[[ RECORDED INFORMATION open ]]
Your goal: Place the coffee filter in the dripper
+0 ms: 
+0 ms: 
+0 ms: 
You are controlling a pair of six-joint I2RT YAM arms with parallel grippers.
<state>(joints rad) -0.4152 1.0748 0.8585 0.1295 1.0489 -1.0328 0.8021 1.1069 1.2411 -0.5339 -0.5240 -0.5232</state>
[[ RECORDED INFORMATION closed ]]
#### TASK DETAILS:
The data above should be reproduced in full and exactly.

#### RESPONSE TO THIS TASK:
Your goal: Place the coffee filter in the dripper
+0 ms: 
+0 ms: 
+0 ms: 
You are controlling a pair of six-joint I2RT YAM arms with parallel grippers.
<state>(joints rad) -0.4152 1.0748 0.8585 0.1295 1.0489 -1.0328 0.8021 1.1069 1.2411 -0.5339 -0.5240 -0.5232</state>

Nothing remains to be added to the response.